Перед отъездом в Америку он собрал лучшие картины и этюды последних лет, взял полотна, проданные в свое время Третьякову и Терещенко, сам проследил за бережной упаковкой и сдачей в багаж и, соблюдая все формальности, застраховал картины на огромную сумму, чем немало удивил таможенных чиновников. Верещагин, зная повадки чиновников, не скупясь, переплатил им двадцать стерлингов. Старший приемщик, выдавший квитанцию, тихонько поблагодарил и, поклонившись, сказал:
- Нам приятно и вам спокойно. В путь-дорогу Верещагин взял себе в помощники двух кряжистых, сильных, умелых на все руки русских мужиков - сторожа Якова да садовника Платона. В Ливерпуле оба помощника Василия Васильевича - Яков и Платон - с позволения хозяина выпили бутылку виски, обнявшись, погуляли по берегу реки и за несколько часов до отбытия парохода забрались в общую каюту третьего класса.
Трехтрубный товаро-пассажирский пароход густо задымил и тихим ходом прошел мимо береговых доков и множества судов, грузившихся и разгружавшихся в этом бойком порту, связывающем Европу с Америкой.

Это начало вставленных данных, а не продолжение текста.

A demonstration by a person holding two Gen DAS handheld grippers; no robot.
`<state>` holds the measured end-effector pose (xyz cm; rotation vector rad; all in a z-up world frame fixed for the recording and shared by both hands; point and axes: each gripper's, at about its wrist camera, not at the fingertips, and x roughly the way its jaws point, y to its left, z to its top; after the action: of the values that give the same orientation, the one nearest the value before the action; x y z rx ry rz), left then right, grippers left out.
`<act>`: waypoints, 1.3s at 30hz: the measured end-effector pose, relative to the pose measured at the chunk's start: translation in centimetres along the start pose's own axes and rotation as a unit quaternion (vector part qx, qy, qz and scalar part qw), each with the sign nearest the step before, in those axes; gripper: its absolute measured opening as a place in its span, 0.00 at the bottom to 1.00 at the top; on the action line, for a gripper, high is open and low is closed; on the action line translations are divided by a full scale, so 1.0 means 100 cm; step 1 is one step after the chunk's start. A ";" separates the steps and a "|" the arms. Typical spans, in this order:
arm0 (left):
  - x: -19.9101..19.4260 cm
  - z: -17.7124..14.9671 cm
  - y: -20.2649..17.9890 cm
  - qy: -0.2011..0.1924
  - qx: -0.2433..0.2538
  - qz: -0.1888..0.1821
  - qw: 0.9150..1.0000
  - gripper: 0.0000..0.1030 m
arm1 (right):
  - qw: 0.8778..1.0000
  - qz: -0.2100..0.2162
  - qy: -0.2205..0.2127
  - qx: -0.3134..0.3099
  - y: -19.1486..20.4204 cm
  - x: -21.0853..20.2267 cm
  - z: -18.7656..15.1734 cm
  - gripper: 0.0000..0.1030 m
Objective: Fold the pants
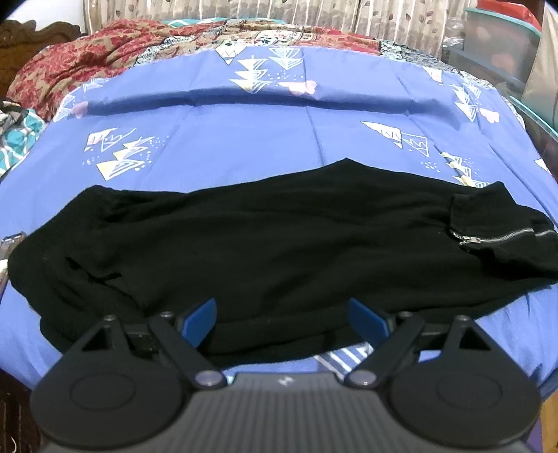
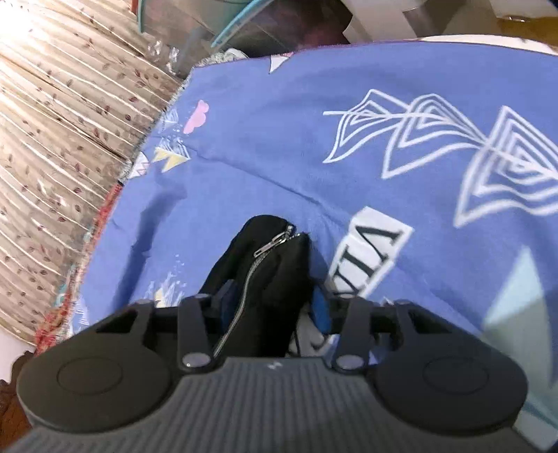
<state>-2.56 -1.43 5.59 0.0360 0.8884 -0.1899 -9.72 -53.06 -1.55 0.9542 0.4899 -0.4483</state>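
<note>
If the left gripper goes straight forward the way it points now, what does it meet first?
Most likely the black pants: the open left gripper points down at their near edge, with nothing between. Depth is unclear.

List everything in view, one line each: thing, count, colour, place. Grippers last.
pants: one, black, laid across the near part of the sheet
zip: one, silver, on the pants' cuff end at right
sheet: one, blue with white triangle prints, covering the bed
blanket: one, red and tan floral, bunched at the bed's far left
curtain: one, beige with leaf print, behind the bed
bins: clear with teal rims, stacked at far right; count unclear
left gripper: open, above the pants' near edge
right gripper: shut on the zipped cuff
</note>
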 end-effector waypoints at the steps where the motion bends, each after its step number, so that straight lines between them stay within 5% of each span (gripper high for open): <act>1: -0.001 0.000 0.000 -0.001 0.000 0.001 1.000 0.83 | 1.000 0.003 -0.001 -0.007 0.005 -0.001 0.001 0.14; 6: 0.002 -0.003 0.009 0.005 -0.015 0.008 1.000 0.83 | 0.982 0.116 0.015 -0.145 0.081 -0.027 -0.022 0.13; 10: 0.009 -0.006 0.013 0.019 -0.027 0.003 0.999 0.83 | 0.927 0.153 0.073 -0.335 0.150 -0.034 -0.099 0.13; 14: 0.004 -0.007 0.016 0.011 -0.021 0.000 1.000 0.83 | 0.857 0.096 0.106 -0.495 0.169 -0.014 -0.182 0.28; 16: 0.000 -0.007 0.021 0.004 -0.024 0.001 1.000 0.83 | 0.847 0.084 0.104 -0.515 0.168 -0.009 -0.194 0.40; 19: -0.003 -0.007 0.034 -0.001 -0.036 0.000 0.999 0.83 | 0.864 0.123 0.112 -0.476 0.166 -0.023 -0.179 0.52; 23: -0.003 -0.013 0.046 0.000 -0.050 -0.013 0.999 0.83 | 0.887 0.159 0.092 -0.424 0.172 -0.041 -0.157 0.52; 26: -0.003 -0.018 0.048 0.001 -0.052 -0.021 0.998 0.83 | 0.908 0.138 0.056 -0.391 0.175 -0.036 -0.138 0.49; 28: -0.005 -0.018 0.049 -0.001 -0.049 -0.024 0.999 0.83 | 0.922 0.122 0.044 -0.366 0.171 -0.025 -0.127 0.33; 33: -0.014 -0.017 0.055 -0.015 -0.050 -0.016 0.998 0.83 | 0.963 0.097 0.002 -0.251 0.141 -0.011 -0.094 0.25; 36: -0.014 -0.019 0.062 -0.010 -0.059 -0.012 0.998 0.84 | 0.976 0.085 -0.008 -0.200 0.122 -0.010 -0.079 0.25; 39: -0.012 -0.021 0.064 -0.003 -0.061 -0.009 0.998 0.84 | 0.976 0.075 -0.001 -0.205 0.117 -0.005 -0.086 0.24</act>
<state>-3.77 5.23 4.85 -0.0867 0.8933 -0.1525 -5.23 -39.79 2.26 0.5863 0.4824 -0.1993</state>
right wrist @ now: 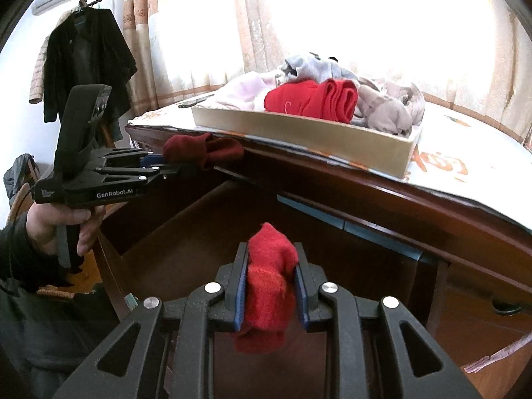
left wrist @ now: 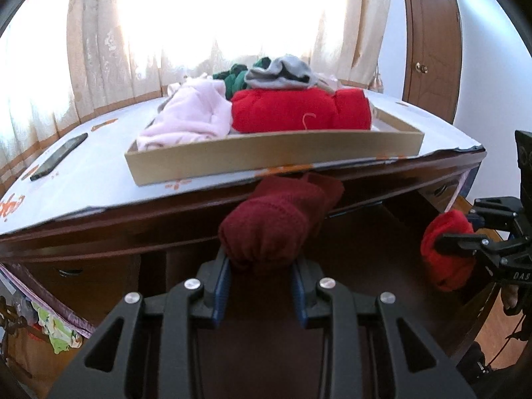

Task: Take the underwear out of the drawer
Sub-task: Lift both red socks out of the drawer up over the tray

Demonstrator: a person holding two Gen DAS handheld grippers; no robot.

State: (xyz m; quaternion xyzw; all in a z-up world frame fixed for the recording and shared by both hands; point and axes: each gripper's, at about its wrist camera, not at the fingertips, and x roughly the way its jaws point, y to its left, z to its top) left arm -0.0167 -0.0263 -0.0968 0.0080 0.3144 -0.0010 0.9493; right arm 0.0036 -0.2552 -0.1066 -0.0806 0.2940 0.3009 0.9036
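Both grippers w/ red garments

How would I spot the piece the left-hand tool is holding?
Find the wooden desk by the curtained window, with the cardboard tray of clothes on top. Just below its front edge, the left gripper clamps a rolled dark maroon piece, darker than the bright red piece alongside.

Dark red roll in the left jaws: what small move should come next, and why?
Probably carry the dark red roll up and forward over the tray. The left gripper grips it just below the table edge, and other clothes already lie there.
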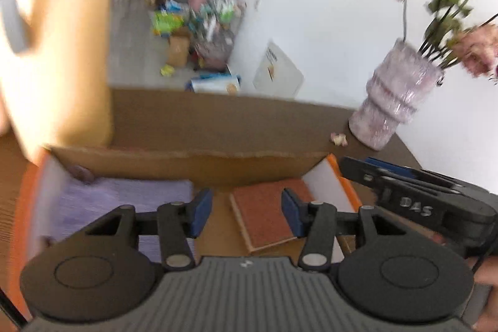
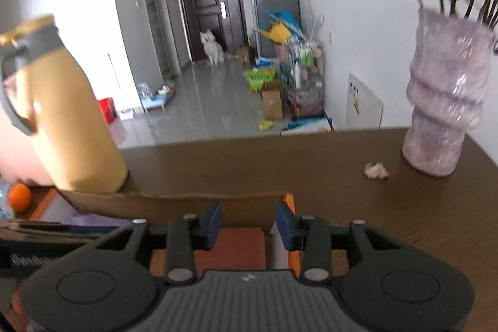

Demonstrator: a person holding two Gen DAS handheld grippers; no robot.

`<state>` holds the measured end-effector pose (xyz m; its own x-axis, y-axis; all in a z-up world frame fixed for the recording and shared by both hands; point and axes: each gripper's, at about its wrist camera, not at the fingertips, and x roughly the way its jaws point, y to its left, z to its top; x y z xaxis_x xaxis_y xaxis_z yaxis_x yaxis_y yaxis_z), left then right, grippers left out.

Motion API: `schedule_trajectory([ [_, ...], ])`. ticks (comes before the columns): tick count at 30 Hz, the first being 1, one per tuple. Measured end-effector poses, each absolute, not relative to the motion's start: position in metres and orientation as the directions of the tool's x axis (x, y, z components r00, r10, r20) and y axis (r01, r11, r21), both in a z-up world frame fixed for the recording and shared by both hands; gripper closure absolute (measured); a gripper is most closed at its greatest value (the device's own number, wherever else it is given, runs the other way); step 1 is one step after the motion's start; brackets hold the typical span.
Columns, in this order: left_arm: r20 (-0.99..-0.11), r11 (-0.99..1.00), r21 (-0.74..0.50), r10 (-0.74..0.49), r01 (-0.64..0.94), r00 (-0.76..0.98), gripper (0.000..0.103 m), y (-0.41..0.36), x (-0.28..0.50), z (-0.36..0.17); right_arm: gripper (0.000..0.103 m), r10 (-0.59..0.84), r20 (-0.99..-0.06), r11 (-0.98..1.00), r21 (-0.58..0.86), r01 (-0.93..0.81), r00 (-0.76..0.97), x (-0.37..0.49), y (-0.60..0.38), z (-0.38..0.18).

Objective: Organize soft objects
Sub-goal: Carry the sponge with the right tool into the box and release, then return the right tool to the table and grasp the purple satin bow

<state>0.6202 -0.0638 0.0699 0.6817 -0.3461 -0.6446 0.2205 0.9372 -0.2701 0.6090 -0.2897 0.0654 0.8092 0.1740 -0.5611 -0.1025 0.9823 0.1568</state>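
Folded lilac cloth [image 1: 124, 201] lies in the cardboard box [image 1: 193, 161] on the brown bench [image 2: 404, 223], with a rust-red pad [image 1: 267, 213] to its right. Both the left tongs [image 1: 247, 212] and right tongs [image 2: 249, 226] hang open and empty above the box, whose far wall, a mustard jug [image 2: 71, 120] and a lilac vase [image 2: 448, 101] stand beyond

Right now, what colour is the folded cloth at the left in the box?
Pale purple cloth; the left wrist view shows it best.
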Motion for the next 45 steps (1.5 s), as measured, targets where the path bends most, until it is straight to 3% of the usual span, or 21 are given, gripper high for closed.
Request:
schedule_trajectory([
  [6, -0.544, 0.974, -0.117, -0.227, 0.195, 0.808, 0.023, -0.028, 0.527, 0.142, 0.046, 0.179, -0.490, 0.983, 0.130, -0.132, 0.853, 0.541, -0.308, 0.128],
  [9, -0.458, 0.988, 0.031, -0.120, 0.151, 0.881, 0.019, -0.014, 0.464, 0.159, 0.039, 0.162, -0.420, 0.986, 0.097, -0.133, 0.893, 0.489, -0.325, 0.154],
  [12, -0.344, 0.992, 0.103, -0.029, 0.069, 0.938, 0.017, 0.000, 0.399, 0.161, 0.024, 0.091, -0.197, 0.993, 0.093, -0.074, 0.976, 0.423, -0.346, 0.166],
  [14, -0.299, 0.995, 0.092, -0.007, 0.036, 0.954, 0.014, 0.007, 0.365, 0.159, 0.021, 0.059, -0.083, 0.990, 0.133, -0.048, 0.995, 0.385, -0.359, 0.167],
  [16, -0.275, 0.997, 0.070, 0.001, 0.019, 0.962, 0.013, 0.012, 0.336, 0.151, 0.010, 0.058, 0.005, 0.977, 0.206, -0.058, 0.998, 0.351, -0.371, 0.167],
  [18, -0.264, 0.997, 0.081, 0.012, 0.010, 0.964, 0.013, 0.014, 0.310, 0.140, 0.005, 0.058, 0.046, 0.957, 0.281, -0.068, 0.997, 0.321, -0.385, 0.166],
  [21, -0.231, 0.992, 0.124, 0.028, 0.001, 0.973, 0.010, 0.012, 0.272, 0.123, 0.005, 0.070, 0.029, 0.955, 0.288, -0.075, 0.997, 0.290, -0.397, 0.159],
  [24, -0.201, 0.989, 0.150, 0.024, 0.007, 0.979, 0.006, 0.011, 0.232, 0.101, 0.005, 0.079, -0.047, 0.976, 0.205, -0.068, 0.996, 0.263, -0.401, 0.138],
  [31, -0.221, 0.999, 0.043, -0.013, 0.023, 0.975, 0.004, 0.025, 0.159, 0.047, 0.005, 0.099, -0.147, 0.991, 0.099, -0.085, 0.984, 0.180, -0.386, 0.052],
  [34, -0.239, 0.998, 0.001, -0.062, 0.064, 0.969, 0.003, 0.027, 0.141, 0.027, 0.005, 0.111, -0.127, 0.993, 0.054, -0.105, 0.986, 0.150, -0.374, 0.009],
  [37, -0.242, 0.995, 0.047, -0.077, 0.091, 0.967, 0.002, 0.026, 0.132, 0.007, 0.006, 0.088, -0.127, 0.996, 0.000, -0.088, 0.988, 0.131, -0.360, -0.026],
  [41, -0.279, 0.995, 0.070, -0.046, 0.068, 0.959, 0.002, 0.029, 0.135, -0.012, 0.006, 0.078, -0.216, 0.996, 0.052, -0.068, 0.973, 0.115, -0.349, -0.057],
  [45, -0.303, 0.995, 0.039, -0.079, 0.095, 0.950, 0.002, 0.030, 0.147, -0.014, 0.006, 0.067, -0.224, 0.995, 0.089, -0.048, 0.972, 0.105, -0.336, -0.058],
])
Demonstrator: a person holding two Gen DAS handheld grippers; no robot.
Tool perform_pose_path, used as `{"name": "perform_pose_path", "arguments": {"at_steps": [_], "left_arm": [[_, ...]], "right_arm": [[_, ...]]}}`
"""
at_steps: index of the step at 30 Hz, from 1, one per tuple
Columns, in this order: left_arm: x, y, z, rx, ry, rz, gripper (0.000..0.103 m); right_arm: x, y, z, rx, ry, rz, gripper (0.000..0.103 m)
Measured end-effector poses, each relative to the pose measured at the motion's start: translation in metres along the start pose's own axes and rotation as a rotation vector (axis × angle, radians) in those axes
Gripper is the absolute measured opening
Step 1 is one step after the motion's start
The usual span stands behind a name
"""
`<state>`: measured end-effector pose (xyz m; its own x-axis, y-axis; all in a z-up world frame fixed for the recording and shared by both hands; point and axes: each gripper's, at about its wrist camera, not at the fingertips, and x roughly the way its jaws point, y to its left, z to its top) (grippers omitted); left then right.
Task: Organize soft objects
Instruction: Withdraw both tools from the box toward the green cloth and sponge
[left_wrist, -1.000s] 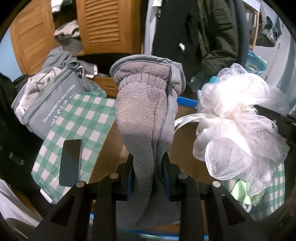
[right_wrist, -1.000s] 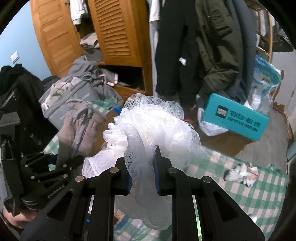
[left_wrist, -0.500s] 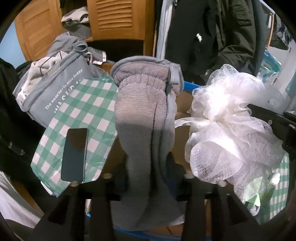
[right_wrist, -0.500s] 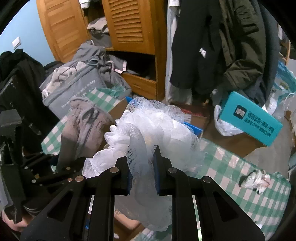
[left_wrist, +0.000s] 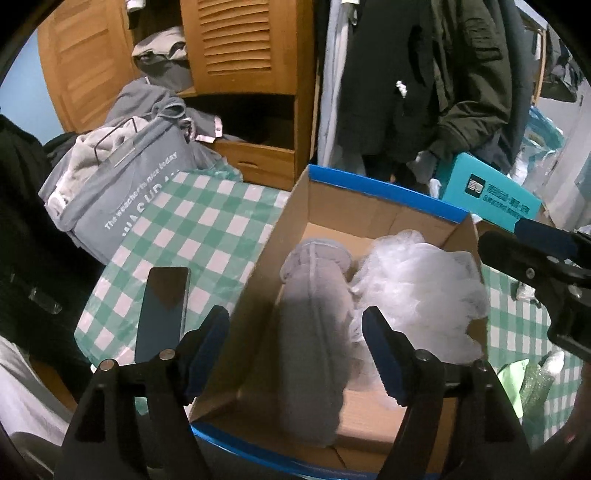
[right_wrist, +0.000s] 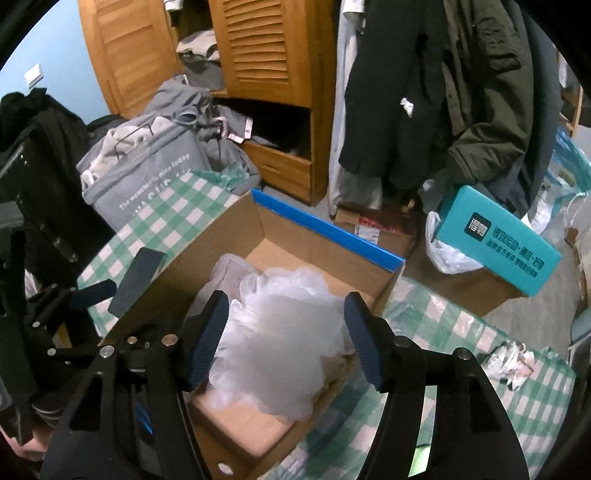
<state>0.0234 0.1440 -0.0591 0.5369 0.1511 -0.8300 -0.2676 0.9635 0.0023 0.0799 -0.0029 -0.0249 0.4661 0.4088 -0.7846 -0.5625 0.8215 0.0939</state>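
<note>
Brown cardboard forms the open box (left_wrist: 369, 206) with blue-edged flaps, the landmark on the green-checked counter (left_wrist: 207, 229). Inside it lie the grey fleece glove (left_wrist: 314, 314) on its left half and the white mesh bath pouf (left_wrist: 417, 291) on its right half, the two touching side by side on the box floor. The left gripper (left_wrist: 295, 343) hangs above the near edge of the box over the glove, its jaws spread wide and holding nothing. The right gripper (right_wrist: 282, 332) hangs above the pouf (right_wrist: 284, 339), its jaws likewise released and empty. A dark phone (left_wrist: 162, 310) lies flat on the counter just left of the box. A teal carton (right_wrist: 498, 240) sits beyond the box's right side.
</note>
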Motion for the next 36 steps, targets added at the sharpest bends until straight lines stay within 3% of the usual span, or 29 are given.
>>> {"name": "perform_pose_path", "arguments": {"at_steps": [16,36], "left_arm": [[-0.016,-0.045,-0.002,0.092,-0.032,-0.067,0.076],[-0.024,-0.122,-0.011,0.239,-0.024,-0.138,0.077]], "right_arm": [[-0.023,-0.038,-0.02,0.072,0.009,-0.059,0.067],[-0.063,-0.113,-0.072,0.184,0.03,-0.169,0.067]]}}
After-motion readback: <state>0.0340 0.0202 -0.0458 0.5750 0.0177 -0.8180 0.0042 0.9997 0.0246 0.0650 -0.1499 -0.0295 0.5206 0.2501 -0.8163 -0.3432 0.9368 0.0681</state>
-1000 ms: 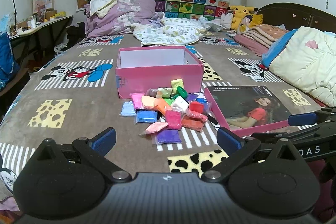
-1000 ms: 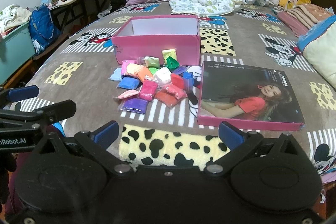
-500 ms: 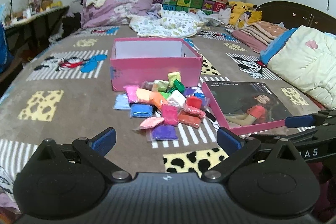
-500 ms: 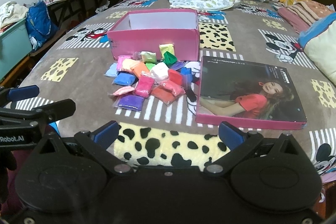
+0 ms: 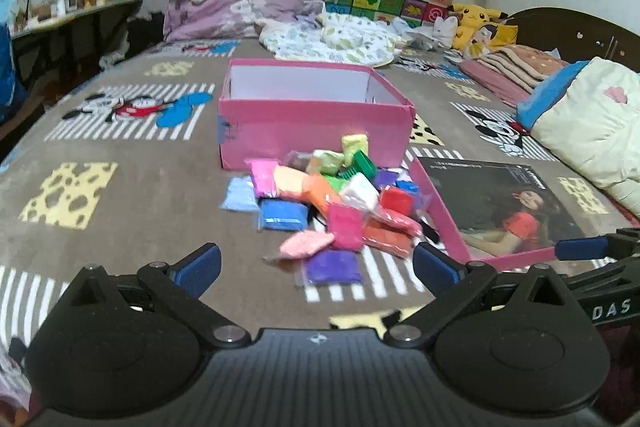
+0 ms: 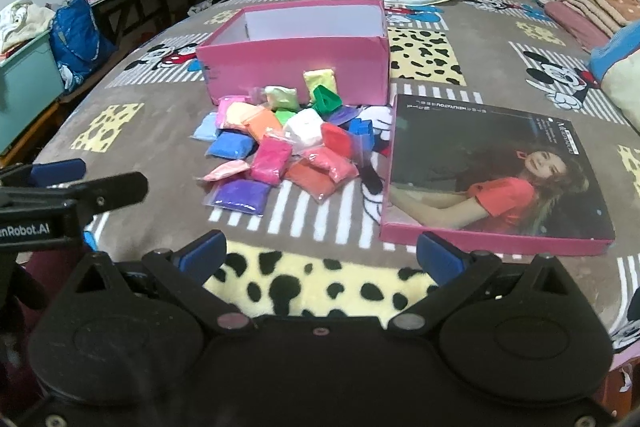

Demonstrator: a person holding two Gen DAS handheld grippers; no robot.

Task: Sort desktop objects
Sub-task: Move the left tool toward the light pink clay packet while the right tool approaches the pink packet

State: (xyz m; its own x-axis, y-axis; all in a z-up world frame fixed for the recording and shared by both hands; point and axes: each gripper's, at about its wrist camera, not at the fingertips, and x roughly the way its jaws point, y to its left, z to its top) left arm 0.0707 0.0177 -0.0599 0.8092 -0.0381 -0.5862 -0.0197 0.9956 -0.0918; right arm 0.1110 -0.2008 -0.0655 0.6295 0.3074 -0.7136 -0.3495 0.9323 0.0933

Как только пароход вышел в Ирландское море, Верещагин закрыл на ключ каюту и отправился посмотреть, как устроились в третьем классе его помощники. Оба они лежали на подвесных, в три доски, койках и, придвинув свои бородатые физиономии к иллюминатору, глядели на оставшуюся вдалеке полоску земли, где в дыму заводских и пароходных труб затерялся многолюдный Ливерпуль, а за железным корабельным бортом бушевали и пенились волны и начиналась непривычная для мужиков качка. - Ну, друзья-приятели, чем намерены в пути-дороге заниматься, чтобы не скучать? - спросил их Верещагин.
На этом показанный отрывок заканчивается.